Fellow Workers,
I cannot express how proud I am to have our BAME Officer, Andrea Gilbert as a member of our union. She does so much for her community and for us in the IWW – one such thing Andrea is good at is writing prolifically, raising awareness and drawing attention to various campaigns that might otherwise slip through our vast net. One such campaign I know we are both passionate about is the movement to pay reparations for the Transatlantic slave trade and I would like to strongly encourage you all to actively get behind and endorse her outstanding statement on reparations.

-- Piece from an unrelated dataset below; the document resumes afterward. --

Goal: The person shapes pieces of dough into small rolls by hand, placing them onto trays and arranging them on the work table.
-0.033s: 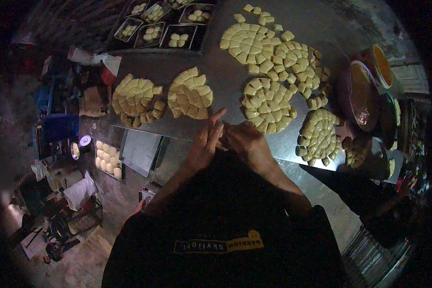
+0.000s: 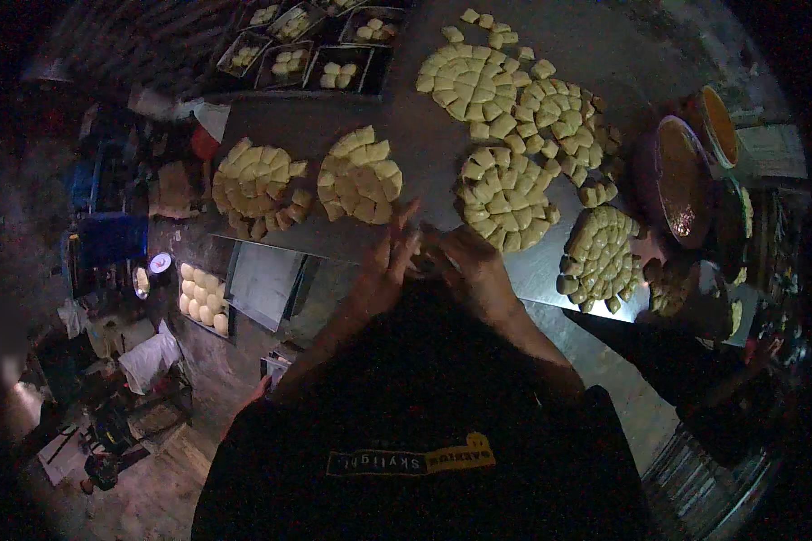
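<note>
- Head view: the left forearm (image 2: 329, 325) slants up and inward from the lower edge; the left hand (image 2: 390, 260) is raised at the table's near edge, one finger straight and pointing away. I cannot tell whether its other fingers grip anything.
- The right hand (image 2: 467, 261) sits close beside it, back uppermost, fingers bent toward the left hand; whether they pinch something is hidden.
- The grey table (image 2: 429, 153) carries, at left, a scored dough round (image 2: 254, 180), then a fan-shaped dough piece (image 2: 361, 180) just beyond the left fingertips.
- Past these, dark tins (image 2: 363, 67) hold clustered dough balls (image 2: 337, 76).
- A cut dough disc (image 2: 507, 200) lies near the right hand, more cut dough behind it and a further scored slab (image 2: 602, 252) to its right.
- Far right stand a purple basin (image 2: 651, 176) and an orange-lined bucket (image 2: 720, 126).
- In the dim room, from left: blue objects (image 2: 122, 242), pale dough pieces (image 2: 204, 298) below the table, bare floor (image 2: 636, 370) at lower right.
</note>
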The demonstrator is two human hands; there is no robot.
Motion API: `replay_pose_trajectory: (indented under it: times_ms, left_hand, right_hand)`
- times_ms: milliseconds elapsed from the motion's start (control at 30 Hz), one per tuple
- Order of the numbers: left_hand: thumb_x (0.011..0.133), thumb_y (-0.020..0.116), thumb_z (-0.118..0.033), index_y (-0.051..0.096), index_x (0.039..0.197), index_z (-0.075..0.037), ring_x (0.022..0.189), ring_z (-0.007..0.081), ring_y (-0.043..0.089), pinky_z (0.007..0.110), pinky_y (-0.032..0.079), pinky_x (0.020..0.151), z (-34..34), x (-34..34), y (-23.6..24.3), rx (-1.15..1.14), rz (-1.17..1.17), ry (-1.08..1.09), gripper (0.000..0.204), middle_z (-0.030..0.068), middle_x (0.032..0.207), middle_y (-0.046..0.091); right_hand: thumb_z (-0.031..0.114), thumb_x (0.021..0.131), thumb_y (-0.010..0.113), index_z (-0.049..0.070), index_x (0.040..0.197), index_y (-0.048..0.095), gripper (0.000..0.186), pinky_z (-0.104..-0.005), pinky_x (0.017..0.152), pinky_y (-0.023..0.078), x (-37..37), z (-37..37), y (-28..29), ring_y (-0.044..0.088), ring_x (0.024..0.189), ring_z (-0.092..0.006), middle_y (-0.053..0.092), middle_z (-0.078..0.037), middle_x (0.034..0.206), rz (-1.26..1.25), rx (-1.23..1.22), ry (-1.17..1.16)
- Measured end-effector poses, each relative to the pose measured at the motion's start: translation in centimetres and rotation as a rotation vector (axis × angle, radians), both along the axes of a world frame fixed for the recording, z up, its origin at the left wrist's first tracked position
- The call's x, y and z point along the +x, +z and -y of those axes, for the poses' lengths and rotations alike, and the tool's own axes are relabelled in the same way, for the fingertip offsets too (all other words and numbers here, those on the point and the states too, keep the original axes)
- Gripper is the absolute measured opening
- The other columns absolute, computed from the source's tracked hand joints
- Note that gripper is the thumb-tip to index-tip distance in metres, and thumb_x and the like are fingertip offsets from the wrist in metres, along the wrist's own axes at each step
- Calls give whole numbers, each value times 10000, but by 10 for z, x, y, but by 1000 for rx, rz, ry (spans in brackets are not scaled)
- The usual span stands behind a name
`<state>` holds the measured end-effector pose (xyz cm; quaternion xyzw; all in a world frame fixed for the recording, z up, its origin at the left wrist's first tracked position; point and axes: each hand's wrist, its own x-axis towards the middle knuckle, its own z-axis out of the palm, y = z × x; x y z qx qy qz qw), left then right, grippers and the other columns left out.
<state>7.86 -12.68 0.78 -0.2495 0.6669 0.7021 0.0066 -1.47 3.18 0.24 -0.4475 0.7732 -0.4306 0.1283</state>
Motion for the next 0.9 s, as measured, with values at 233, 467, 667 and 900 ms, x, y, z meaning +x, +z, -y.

Exploitation, sexism, and racism are the beating heart and lifeblood of capitalism and Andrea has done an amazing job of highlighting some active measures we can do to acknowledge the harm the Transatlantic slave trade has done to FWs across the world, and the implicit prejudices many of us will still have that determine how we treat BAME FWs. It remains, and will always remain, a moral stain on the conscience of those countries and corporations who have benefited, and continue to benefit from the vast material wealth and advantage gained through this repellent system. Our treatment, at an institutional level, of BAME people in the UK (and, indeed, everywhere) contributes to this stain and deepens its colour – we are no exception in the IWW.
Refusing to acknowledge the legitimacy of calls for reparations is to refuse to acknowledge the harm done. Reparations are not an apology, nor are they a means to eradicate and compensate for the harm caused. They are simply an acknowledgement that a terrible harm was committed and the means adopted to extract wealth from colonised and conquered countries were horrific, inhumane, de-personing and abhorrent.
As an explicitly anti-racist organisation, I urge you all to read Andrea’s statement and share it as widely as possible. Reparations are not an answer – they are the opening of a conversation.